Meanwhile, the average success rate for an electrical product recall is apparently between 10% and 20%. We all know, including our major safety organisations and the Government, that that is just not good enough, because lives are at risk. What can the Minister do about it?
I look forward to hearing the contributions of fellow Back Benchers and the responses from the Front Benchers. I am grateful to have had the opportunity to raise this issue.
It is a pleasure to see you in the Chair, Mrs Main. I wholeheartedly congratulate my hon. Friend the Member for Poplar and Limehouse (Jim Fitzpatrick) on securing this debate. He said some nice things about my expertise and the length of time that I have wrestled with this issue, but that is a fraction of what he has put in.
I am grateful that the chair of the all-party group on fire safety rescue, the hon. Member for Southend West (Sir David Amess), who we have heard from, and the chair of the all-party group on home electrical safety, my hon. Friend the Member for Swansea East (Carolyn Harris), who I hope we will hear from, are both here. I acknowledge the many organisations that have supported us in these campaigns, such as Electrical Safety First, Which?, the London fire brigade and other fire services, and the Chartered Trading Standards Institute. I apologise if I have forgotten any. They are very different organisations but they have an interesting unity of view on what needs to be done. I hope the Minister is listening to that view as well as to the individual arguments. I wish to emulate my hon. Friend the Member for Poplar and Limehouse in his precision, but that is not my strong point.
Yesterday, I attended the evidence session of the Business, Energy and Industrial Strategy Committee, which is looking at this issue. I congratulate the Chair of the Committee, my hon. Friend the Member for Leeds West (Rachel Reeves) on that revealing and interesting session. I hope the Minister and her civil servants will find time to look at it.

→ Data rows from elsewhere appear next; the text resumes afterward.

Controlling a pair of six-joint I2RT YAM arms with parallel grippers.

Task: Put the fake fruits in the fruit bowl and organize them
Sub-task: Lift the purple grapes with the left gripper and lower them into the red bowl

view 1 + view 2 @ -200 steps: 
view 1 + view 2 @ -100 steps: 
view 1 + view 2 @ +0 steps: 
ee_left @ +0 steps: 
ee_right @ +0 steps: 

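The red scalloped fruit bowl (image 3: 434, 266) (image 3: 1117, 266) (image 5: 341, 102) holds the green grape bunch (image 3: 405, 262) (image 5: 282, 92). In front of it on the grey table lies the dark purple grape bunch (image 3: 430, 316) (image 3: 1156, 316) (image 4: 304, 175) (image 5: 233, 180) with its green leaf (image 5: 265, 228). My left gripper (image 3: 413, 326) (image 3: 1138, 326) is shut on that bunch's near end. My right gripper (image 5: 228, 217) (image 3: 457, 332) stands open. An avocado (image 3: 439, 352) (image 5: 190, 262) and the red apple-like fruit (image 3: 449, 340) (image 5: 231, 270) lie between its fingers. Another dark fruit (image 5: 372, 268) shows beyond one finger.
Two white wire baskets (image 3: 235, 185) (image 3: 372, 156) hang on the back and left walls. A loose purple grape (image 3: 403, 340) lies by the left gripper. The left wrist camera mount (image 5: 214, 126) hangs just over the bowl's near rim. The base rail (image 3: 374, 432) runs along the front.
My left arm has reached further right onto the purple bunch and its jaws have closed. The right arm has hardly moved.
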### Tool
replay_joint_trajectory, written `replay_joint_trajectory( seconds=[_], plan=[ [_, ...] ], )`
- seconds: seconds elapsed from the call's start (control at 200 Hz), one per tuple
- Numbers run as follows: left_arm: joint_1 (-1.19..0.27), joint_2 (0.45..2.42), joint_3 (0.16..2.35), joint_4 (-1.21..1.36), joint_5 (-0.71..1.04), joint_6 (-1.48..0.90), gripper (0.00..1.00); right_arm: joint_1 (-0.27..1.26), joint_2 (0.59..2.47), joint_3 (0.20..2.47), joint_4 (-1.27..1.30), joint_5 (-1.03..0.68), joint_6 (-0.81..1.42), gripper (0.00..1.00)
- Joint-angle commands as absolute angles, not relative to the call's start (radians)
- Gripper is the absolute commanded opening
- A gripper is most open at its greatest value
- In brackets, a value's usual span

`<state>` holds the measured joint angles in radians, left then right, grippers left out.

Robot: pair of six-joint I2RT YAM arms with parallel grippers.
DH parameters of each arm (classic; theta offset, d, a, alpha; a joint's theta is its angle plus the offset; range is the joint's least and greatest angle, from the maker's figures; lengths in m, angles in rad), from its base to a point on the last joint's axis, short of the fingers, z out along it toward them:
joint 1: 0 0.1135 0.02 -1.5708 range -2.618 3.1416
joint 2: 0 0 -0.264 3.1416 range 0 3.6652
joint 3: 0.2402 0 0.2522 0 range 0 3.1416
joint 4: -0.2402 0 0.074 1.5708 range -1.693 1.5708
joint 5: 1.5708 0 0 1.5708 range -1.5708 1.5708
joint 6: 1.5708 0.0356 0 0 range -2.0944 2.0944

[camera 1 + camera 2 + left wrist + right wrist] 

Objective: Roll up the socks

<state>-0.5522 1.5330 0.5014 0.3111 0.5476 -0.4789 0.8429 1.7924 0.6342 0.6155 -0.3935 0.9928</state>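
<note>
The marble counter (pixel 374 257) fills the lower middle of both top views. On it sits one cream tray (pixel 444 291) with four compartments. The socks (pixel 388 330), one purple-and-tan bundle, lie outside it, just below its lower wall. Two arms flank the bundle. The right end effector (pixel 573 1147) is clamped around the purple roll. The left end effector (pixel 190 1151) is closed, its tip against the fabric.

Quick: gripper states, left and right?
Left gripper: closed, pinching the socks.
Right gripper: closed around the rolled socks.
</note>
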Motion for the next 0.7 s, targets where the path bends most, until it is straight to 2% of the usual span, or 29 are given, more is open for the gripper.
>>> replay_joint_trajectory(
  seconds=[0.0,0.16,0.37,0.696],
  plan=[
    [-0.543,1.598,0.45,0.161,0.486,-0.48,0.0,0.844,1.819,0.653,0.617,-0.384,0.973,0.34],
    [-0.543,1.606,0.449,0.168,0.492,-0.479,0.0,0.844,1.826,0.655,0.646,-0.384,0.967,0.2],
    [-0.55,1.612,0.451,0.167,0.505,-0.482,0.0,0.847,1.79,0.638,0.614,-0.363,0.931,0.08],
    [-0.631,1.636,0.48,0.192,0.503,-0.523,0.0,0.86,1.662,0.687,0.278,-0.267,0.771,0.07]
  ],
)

This debate is not about one company, one product or even one type of goods—white goods or any other. Product safety goes a lot further than fire risk, and fire risk goes a lot further than individual products. My right hon. Friend the Member for Knowsley (Mr Howarth) mentioned cabling. I was involved in a BBC investigation earlier this month that revealed the rather frightening figure of 4 million metres of unsafe cabling from a now defunct Turkish company installed in residential premises in the UK. That may partly be down to the Health and Safety Executive, which realised that 11 million metres of faulty cabling was out there and tried to ensure that it was not used, but did not go ahead with a compulsory recall. There are echoes here of what happened in the white goods cases. Clearly, the danger of cabling buried in walls as a potential fire risk is in some ways even greater than the danger of goods that are on display.
As I say, this issues goes a lot wider but I will concentrate on three events that concern white goods manufactured by the Whirlpool company. Whirlpool is not the whole story but I do not think that is coincidental. All three have already been mentioned, so I will not labour the points, but I will briefly go through them to draw some more general conclusions and put some questions to the Minister.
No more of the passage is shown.